The U.S. Supreme Court has denied another request from an anti-gay group challenging financial disclosure laws in Maine that require the organization to reveal who donated to the 2009 marriage ballot initiative campaign.

Justices announced on Monday they wouldn’t hear the case, filed by the National Organization for Marriage, on an order listing hundreds of lawsuits they have declined to hear over the course of the 2013 term.

The court’s decision not to hear the case, known as National Organization for Marriage v. McKee, was made during the September 24 conference, the first meeting of justices for this term, but wasn’t announced until Monday. Last week, the court announced six cases it had decided to consider during the conference.

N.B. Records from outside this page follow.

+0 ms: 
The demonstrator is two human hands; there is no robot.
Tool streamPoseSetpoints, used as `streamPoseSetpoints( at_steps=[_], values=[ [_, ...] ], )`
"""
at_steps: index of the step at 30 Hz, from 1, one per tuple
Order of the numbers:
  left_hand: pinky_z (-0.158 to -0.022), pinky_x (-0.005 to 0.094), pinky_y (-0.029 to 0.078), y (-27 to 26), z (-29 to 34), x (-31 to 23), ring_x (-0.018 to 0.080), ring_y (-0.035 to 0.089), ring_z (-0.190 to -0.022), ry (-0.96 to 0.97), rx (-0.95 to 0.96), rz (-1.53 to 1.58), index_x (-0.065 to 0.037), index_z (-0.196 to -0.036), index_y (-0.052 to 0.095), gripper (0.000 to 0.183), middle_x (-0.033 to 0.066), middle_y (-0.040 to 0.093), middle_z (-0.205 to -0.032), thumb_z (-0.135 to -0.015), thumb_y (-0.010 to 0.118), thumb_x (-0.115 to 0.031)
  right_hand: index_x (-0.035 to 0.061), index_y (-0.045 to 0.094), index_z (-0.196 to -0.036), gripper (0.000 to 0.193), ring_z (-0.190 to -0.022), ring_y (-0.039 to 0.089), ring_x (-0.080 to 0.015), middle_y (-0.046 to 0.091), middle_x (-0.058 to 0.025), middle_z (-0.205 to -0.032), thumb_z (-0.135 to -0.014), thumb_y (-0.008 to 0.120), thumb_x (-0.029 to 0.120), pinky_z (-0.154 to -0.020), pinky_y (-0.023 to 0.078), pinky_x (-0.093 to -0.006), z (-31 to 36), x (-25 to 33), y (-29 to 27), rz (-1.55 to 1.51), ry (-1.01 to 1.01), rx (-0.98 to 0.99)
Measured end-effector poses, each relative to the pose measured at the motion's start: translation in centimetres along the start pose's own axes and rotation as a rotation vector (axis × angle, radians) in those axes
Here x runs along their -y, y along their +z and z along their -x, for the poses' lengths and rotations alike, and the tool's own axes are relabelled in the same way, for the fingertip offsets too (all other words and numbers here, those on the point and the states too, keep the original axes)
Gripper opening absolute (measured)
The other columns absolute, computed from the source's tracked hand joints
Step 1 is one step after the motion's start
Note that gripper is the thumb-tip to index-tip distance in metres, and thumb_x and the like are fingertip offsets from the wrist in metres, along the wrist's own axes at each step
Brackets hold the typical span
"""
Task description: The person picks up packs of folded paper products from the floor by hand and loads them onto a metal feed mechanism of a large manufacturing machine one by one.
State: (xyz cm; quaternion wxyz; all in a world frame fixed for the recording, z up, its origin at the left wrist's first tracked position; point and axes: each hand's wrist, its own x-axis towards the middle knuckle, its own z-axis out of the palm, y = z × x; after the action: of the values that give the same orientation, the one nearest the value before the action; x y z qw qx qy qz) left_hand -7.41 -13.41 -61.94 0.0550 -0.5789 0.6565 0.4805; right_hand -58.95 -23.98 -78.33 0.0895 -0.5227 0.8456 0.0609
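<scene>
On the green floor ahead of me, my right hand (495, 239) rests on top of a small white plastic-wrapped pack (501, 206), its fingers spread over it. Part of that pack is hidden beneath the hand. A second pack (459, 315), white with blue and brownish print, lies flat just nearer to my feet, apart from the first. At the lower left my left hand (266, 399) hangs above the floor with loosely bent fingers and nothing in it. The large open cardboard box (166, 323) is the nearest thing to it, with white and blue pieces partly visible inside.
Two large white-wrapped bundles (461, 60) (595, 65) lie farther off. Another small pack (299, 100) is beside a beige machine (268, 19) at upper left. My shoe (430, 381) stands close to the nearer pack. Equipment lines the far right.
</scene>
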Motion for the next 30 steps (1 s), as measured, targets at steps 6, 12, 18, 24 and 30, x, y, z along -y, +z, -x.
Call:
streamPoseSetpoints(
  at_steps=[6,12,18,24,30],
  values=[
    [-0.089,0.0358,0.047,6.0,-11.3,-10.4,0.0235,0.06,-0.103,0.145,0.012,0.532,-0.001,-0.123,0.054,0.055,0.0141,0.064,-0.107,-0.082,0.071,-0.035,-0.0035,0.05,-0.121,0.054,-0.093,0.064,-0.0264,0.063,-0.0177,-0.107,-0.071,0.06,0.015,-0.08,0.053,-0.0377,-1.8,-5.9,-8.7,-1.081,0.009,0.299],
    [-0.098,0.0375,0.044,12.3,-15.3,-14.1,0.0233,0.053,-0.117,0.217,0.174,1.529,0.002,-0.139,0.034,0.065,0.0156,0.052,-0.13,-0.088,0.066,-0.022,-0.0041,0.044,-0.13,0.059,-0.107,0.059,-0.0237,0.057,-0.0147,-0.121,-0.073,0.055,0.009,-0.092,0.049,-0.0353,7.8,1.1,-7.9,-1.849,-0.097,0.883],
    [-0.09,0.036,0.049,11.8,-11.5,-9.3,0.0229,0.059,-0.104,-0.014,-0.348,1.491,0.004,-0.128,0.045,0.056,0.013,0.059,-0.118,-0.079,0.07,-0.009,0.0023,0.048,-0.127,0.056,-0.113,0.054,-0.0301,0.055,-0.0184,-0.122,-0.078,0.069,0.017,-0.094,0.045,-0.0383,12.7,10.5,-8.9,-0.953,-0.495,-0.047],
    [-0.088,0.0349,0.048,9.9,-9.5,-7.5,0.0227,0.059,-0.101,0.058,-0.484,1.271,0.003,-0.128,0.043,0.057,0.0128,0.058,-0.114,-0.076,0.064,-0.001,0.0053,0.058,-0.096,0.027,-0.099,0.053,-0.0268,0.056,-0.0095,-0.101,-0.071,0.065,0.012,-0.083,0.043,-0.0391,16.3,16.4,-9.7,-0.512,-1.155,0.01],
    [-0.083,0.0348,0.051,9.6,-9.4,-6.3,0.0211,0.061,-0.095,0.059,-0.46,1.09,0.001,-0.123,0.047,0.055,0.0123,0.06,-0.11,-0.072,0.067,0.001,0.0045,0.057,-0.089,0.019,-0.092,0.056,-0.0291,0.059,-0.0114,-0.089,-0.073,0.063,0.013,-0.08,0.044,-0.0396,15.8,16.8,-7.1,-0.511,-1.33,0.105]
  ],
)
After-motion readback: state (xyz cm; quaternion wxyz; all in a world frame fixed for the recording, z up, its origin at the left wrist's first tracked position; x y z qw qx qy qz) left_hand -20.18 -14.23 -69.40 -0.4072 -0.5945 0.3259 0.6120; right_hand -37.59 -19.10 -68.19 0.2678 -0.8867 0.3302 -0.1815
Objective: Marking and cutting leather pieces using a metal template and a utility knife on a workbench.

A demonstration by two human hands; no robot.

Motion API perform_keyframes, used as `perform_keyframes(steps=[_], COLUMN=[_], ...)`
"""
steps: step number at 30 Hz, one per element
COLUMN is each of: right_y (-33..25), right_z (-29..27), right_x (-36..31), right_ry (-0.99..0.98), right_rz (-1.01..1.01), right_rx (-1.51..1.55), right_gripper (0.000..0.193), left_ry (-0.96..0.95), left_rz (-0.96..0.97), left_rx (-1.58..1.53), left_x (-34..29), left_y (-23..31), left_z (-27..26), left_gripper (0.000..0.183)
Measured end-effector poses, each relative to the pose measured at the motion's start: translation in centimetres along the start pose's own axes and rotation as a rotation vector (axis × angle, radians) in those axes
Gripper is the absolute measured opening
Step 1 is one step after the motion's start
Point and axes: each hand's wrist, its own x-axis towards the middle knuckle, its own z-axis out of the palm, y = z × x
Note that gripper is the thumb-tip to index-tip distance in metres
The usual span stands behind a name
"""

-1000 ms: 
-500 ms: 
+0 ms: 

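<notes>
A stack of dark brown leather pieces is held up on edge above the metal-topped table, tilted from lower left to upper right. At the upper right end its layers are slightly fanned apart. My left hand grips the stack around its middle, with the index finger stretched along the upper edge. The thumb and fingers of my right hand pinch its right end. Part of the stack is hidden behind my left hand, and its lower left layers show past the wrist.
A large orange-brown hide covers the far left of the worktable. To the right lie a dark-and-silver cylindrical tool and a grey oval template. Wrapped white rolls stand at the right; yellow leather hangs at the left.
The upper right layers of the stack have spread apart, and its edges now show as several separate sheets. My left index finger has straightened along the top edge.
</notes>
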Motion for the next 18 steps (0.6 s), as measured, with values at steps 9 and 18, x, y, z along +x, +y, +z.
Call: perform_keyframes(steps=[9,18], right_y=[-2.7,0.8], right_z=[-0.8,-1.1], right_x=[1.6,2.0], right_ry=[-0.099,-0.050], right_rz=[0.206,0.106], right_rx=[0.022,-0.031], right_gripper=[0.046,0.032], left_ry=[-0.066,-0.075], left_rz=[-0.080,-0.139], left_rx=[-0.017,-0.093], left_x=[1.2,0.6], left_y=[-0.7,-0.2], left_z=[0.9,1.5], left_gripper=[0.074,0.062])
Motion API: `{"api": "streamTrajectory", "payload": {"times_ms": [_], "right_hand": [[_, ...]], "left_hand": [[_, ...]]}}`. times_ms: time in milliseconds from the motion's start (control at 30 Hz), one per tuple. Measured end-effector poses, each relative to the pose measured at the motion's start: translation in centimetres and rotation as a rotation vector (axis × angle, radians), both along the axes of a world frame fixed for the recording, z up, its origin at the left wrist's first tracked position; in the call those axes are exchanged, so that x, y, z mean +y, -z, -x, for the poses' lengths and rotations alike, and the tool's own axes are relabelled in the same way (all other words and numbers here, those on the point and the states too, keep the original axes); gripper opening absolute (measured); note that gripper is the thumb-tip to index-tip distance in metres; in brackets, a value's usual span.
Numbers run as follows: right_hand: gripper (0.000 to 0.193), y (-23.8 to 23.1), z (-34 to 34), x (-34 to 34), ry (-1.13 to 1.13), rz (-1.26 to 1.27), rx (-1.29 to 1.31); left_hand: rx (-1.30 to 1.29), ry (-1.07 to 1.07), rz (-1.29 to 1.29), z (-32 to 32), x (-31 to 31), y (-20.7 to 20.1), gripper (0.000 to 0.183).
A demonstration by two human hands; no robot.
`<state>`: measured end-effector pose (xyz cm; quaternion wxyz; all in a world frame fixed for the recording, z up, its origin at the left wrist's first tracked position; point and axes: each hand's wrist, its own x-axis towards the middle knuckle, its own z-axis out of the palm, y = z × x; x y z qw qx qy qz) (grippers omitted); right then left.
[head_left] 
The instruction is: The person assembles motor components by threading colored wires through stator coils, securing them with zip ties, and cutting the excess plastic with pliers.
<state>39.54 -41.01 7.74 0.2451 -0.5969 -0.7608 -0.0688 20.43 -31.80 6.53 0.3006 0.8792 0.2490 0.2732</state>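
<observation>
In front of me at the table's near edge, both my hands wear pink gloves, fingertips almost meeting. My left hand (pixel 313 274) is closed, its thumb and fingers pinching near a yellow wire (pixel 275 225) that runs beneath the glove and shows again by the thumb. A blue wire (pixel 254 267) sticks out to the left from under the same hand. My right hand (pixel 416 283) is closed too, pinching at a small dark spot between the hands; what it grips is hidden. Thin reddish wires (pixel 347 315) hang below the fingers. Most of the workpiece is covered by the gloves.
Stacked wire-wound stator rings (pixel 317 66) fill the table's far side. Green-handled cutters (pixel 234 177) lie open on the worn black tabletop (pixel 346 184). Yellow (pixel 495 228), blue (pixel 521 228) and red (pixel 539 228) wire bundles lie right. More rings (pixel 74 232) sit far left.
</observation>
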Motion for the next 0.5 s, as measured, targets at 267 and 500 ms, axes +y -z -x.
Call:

NOM had filed the lawsuit against state disclosure laws in Maine after the organization in 2009 helped the anti-gay side in a referendum over recently the signed same-sex marriage law, which state voters ultimately rejected by 53 percent.

Among other things, NOM argued the same donor disclosure laws shouldn’t be applied to both political candidates and ballot questions and asserted the $100 reporting threshold in Maine is so low it doesn’t constitutionally further the state’s information interest. But the U.S. First Circuit Court of Appeals in January affirmed a district court ruling upholding the disclosure laws, which NOM later appealed to the Supreme Court.

Fred Sainz, vice president of communications at the Human Rights Campaign, took the opportunity of the decision to knock the anti-gay group.

“NOM has shown an unwillingness to play by the rules and this is yet another legal set-back,” Sainz added. “This is proof that their penchant for secrecy has run them afoul of the law.”

Sainz said NOM won’t be required to reveal its donors immediately, but the decision means Maine can continue to pursue its investigation of NOM activities related to the 2009 ballot measure.

NOM didn’t immediately respond to a request to comment. But on the same day as the court announced it wouldn’t hear the lawsuit, Brian Brown, NOM’s president, announced a new website,, on which donors can publicly declare they’ve contributed money to the organization.